Across the entries below, count the lines that contain the word "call" and reply with that number only.

:: Given entries

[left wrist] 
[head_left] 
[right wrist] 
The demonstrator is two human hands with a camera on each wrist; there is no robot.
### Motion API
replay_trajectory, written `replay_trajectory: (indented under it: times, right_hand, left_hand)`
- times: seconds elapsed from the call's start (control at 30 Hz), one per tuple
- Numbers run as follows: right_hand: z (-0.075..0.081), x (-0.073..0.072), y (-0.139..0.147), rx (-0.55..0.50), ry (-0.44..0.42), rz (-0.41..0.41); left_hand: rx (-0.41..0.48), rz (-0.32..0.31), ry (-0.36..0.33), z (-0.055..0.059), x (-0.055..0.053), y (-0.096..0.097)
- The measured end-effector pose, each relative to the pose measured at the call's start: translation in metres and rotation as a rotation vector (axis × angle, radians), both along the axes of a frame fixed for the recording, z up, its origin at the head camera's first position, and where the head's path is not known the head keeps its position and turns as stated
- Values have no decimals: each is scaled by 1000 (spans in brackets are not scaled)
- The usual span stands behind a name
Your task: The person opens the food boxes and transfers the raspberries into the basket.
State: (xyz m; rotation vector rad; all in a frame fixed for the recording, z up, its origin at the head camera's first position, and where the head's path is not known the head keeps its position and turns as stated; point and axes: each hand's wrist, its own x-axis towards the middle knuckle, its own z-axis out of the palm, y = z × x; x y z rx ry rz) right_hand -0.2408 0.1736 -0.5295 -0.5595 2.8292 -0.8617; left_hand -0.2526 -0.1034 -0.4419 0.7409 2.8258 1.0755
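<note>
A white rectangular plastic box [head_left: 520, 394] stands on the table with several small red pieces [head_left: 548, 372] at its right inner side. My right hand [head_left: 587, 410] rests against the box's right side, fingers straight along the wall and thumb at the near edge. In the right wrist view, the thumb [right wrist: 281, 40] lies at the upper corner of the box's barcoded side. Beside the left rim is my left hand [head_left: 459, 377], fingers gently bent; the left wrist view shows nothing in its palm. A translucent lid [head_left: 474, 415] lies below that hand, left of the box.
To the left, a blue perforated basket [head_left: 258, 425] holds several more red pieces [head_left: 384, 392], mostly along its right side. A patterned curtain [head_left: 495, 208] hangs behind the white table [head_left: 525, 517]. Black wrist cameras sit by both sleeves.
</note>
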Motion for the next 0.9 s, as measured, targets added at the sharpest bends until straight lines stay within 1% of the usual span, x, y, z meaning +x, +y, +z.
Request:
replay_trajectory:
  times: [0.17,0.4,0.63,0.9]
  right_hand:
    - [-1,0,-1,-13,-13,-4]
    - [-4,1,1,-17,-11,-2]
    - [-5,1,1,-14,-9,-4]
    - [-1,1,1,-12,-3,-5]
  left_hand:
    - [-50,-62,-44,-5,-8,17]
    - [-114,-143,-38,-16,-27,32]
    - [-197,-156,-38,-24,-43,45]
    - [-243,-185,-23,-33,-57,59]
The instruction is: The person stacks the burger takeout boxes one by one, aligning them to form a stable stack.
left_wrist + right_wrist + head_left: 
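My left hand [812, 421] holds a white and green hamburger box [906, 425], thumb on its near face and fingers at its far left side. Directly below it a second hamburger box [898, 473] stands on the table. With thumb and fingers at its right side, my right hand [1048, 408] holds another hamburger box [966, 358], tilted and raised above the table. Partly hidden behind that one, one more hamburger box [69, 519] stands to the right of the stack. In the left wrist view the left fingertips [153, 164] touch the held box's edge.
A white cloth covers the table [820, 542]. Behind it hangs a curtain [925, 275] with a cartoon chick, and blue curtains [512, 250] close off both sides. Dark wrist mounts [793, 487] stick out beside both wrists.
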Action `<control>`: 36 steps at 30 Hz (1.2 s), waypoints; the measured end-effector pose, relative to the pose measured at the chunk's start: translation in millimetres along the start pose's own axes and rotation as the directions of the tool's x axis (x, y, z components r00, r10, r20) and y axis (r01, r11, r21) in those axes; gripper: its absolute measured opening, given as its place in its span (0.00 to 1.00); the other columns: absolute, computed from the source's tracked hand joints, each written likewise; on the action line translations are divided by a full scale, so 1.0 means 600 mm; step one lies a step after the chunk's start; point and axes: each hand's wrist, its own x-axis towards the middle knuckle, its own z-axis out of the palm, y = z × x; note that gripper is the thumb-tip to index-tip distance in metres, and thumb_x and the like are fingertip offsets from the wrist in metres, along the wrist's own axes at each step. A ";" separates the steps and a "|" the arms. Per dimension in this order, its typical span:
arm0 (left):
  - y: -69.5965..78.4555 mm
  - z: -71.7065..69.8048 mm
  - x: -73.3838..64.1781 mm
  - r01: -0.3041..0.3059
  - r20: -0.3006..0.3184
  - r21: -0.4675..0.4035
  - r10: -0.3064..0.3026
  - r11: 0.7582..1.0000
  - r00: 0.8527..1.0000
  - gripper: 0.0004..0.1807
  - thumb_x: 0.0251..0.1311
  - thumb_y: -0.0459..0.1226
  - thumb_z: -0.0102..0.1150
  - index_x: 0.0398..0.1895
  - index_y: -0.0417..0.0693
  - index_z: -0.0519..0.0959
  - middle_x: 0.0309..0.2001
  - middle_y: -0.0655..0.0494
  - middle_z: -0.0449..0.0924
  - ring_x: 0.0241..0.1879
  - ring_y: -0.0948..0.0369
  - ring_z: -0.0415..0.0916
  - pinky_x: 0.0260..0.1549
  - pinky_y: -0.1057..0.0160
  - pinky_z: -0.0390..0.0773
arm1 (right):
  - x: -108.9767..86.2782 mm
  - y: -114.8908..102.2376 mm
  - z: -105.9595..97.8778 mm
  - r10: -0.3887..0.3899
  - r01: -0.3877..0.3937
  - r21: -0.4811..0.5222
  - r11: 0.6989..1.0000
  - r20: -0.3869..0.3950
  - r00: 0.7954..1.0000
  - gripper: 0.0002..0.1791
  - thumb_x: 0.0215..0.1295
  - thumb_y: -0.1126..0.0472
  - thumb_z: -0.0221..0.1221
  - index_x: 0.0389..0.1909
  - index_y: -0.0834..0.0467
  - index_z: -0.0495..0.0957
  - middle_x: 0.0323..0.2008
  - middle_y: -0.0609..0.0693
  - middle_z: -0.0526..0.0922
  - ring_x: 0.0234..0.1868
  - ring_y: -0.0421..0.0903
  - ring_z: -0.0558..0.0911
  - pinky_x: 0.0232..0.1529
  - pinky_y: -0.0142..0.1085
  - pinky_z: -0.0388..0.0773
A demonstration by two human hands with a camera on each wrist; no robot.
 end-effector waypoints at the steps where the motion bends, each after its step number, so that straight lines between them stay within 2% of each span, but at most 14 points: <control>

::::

> **Answer below**:
2